Summer Fiction - Himalaya

Wäre er nicht schon da gewesen, so könnte man beim Hören von "Himalaya", dem zweiten Album von Summer Fiction, ausrufen: Der Sommer kann kommen!

Beach Boys-Klänge und -Harmoeniegesänge ("Dirty Blonde", "Lauren Lorraine"), Jangle-Pop zwischen Big Star und Byrds ("Perfume Paper"), ein wenig Beatles hier ("Genevieve") und Bacharach & David da ("Religion Of Mine") - so schön können 10 Lieder, 30 Minuten und ein Sommer sein! 

Einzige Nachteile: "Himalaya" kann über die Bandcamp-Seite als digitales Album (für 8,- €) oder auch mit der CD (20,- € inkl. Versand) bestellt werden, nicht aber als LP. Die letzte Veröffentlichung von Summer Fiction liegt bereits 4 Jahre zurück, also dürfte nicht so schnell mit einem weiteren Album zu rechnen sein.

Hinter Summer Fiction steckt der in New York lebende Bill Ricchini, der sein zweites Album gemeinsam mit Brian Christinzo, der als BC Camplight dieses Jahr bereits vor Gericht stand, aufnahm. Wetten, dass "Himalaya" besser abschneidet als dessen ähnlich gelagertes "How To Die In The North"?

Himalaya is everything you ever wanted in a pop album. It glistens, it glows. It is imaginary, surrealist and mysterious. Fueled by love and loss as an entity and not a conceptual identifier as an indicator, Ricchini is battling the gods and goddesses to make sense of some real life situations like the divorce of his parents, married for 40 years.
(Selective Memory)

There’s no harm in emulating your idols as long as you bring something new to the conversation. Bill Ricchini — a.k.a. Summer Fiction — is clearly crazy for the Beach Boys in his lovely sophomore record, Himalaya, but there are myriad instances where he’s comfortable with stepping beyond the boardwalk. Yes, “Lauren Lorraine” has the same mid-tempo jaunt and sporadic tambourine jingles as Pet Sounds offering “Here Today,” but the Philadelphia native imbues a sense of genre unpredictability on shy, acoustic-folk ballads like “By My Side,” a wordless piano-and-flute interlude called “Manchester,” and the church-ready organ-trilling closer, “Cathedral.”

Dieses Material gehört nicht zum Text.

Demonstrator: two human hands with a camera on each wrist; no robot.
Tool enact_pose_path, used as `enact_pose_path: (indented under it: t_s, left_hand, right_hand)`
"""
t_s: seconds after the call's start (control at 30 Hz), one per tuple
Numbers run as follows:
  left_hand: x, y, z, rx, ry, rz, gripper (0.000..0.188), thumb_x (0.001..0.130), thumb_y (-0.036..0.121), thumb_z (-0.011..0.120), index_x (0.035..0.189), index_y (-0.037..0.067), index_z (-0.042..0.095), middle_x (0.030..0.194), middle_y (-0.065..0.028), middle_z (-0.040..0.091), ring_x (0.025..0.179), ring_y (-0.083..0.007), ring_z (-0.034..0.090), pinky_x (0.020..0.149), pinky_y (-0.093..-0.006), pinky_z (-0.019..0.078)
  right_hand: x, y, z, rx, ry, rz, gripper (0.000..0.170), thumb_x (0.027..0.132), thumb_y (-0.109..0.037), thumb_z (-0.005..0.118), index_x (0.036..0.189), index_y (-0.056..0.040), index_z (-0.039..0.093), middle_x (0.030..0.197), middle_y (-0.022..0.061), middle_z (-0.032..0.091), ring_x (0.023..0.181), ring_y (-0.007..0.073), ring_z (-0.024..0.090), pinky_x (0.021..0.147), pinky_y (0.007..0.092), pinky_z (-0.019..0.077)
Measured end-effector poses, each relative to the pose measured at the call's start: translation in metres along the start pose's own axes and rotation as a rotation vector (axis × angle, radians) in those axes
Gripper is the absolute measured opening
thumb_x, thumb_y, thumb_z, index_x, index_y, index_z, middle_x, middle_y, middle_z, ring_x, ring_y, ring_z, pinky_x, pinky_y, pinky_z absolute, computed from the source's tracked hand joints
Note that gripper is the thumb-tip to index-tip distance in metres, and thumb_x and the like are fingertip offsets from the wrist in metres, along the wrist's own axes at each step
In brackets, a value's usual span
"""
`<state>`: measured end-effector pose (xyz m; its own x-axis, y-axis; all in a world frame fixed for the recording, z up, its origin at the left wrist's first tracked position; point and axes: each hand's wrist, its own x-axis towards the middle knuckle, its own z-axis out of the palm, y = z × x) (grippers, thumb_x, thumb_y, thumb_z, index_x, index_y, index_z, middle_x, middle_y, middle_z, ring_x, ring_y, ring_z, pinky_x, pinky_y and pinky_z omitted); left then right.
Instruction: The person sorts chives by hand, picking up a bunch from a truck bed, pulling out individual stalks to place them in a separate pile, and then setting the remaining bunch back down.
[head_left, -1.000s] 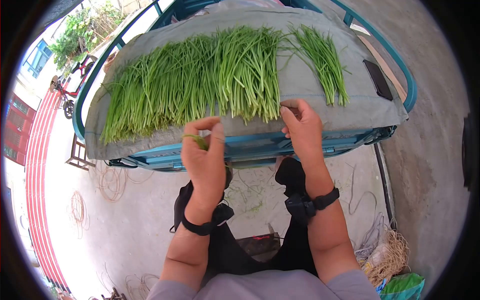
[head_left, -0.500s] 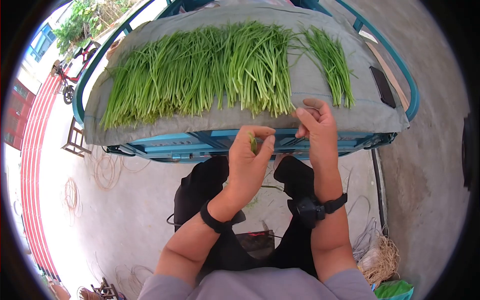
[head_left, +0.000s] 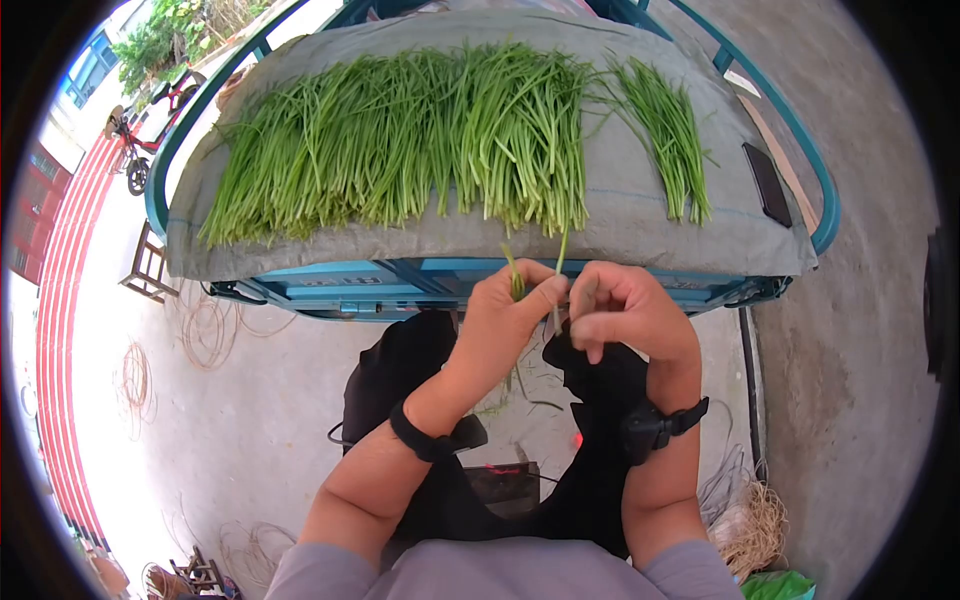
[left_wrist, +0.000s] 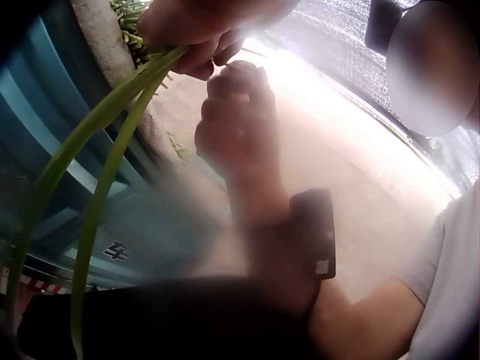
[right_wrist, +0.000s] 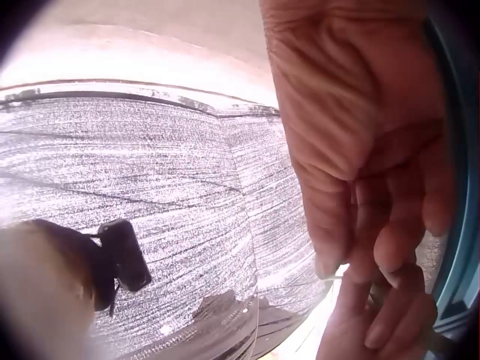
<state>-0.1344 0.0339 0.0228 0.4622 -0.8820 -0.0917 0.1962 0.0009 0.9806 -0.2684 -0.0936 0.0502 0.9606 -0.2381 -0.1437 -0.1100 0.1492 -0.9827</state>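
Just off the front edge of the cloth, my left hand (head_left: 510, 312) pinches an upright chive stalk (head_left: 562, 255) between thumb and forefinger. Limp green leaves (left_wrist: 109, 169) are tucked in the same hand and trail below it. My right hand (head_left: 640, 312) is right beside it, thumb and fingers curled in at the stalk's lower end. A thin pale strand shows at its thumb tip in the right wrist view. Behind the hands lies a wide row of green chives (head_left: 400, 140), with a smaller bunch (head_left: 670, 135) to its right, all on a grey cloth (head_left: 625, 215).
The cloth covers a blue cart bed with side rails (head_left: 822, 180). A black phone (head_left: 766, 185) lies at the cloth's right side. My knees are under the cart's edge. Dry straw-like strands (head_left: 755, 530) and a green bag (head_left: 780, 585) sit at the lower right.
My right hand has come down from the right end of the chive row to my left hand, which moved right to meet it. A stalk now stands in my left fingers.
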Motion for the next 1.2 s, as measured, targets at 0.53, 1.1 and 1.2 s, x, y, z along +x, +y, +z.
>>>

Himalaya does not deliver anything surprising. It’s breezy, whimsical pop music just in time for summer. With that said, it wastes little time attempting to overstep its bounds. ‘Dirty Blonde’ and ‘Perfume Paper’ afford Himalaya a rather grand entrance, with the former bouncing atop upbeat piano notes akin to Jack’s Mannequin’s Everything In Transit while the latter flows effortlessly between crystalline guitar chords that echo with the free air of a summer drive spent with the car roof down. ‘Lauren Lorraine’ is a quaint little cut, featuring the album’s most memorable chorus – even if it becomes a tad repetitive after the first few renditions. As the album commences without a hitch, it’s pleasantly surprising how it continues to roll along smoothly even after the best tracks are out of the way. ‘Genevieve’ thrives on its lax, inner peace-inducing verses, harkening back to Frankie Valli’s 1967 staple ‘Can’t Take My Eyes Off You’, and the piano instrumental ‘Manchester’ serves as a shady reprieve from the midday heat. Himalaya may indeed be a simple album, but it’s devoid of filler.
Summer Fiction’s second release is one of those albums that marks a pleasant, if unchallenging, listen. However, that’s the point – no one is going to fault Ricchini for delivering exactly what he intends to. It’s lazy, pretty pop that sounds best with a margarita in your cup holder in front of a sky blue ocean. With predictably romantic lyrics and the wrenching sting of unrequited love, this is an album that would make any fan of ‘60s surf pop proud. So grab a beach towel and head for salty air. With a copy of Himalaya in your hand, the experience couldn’t feel any more authentic.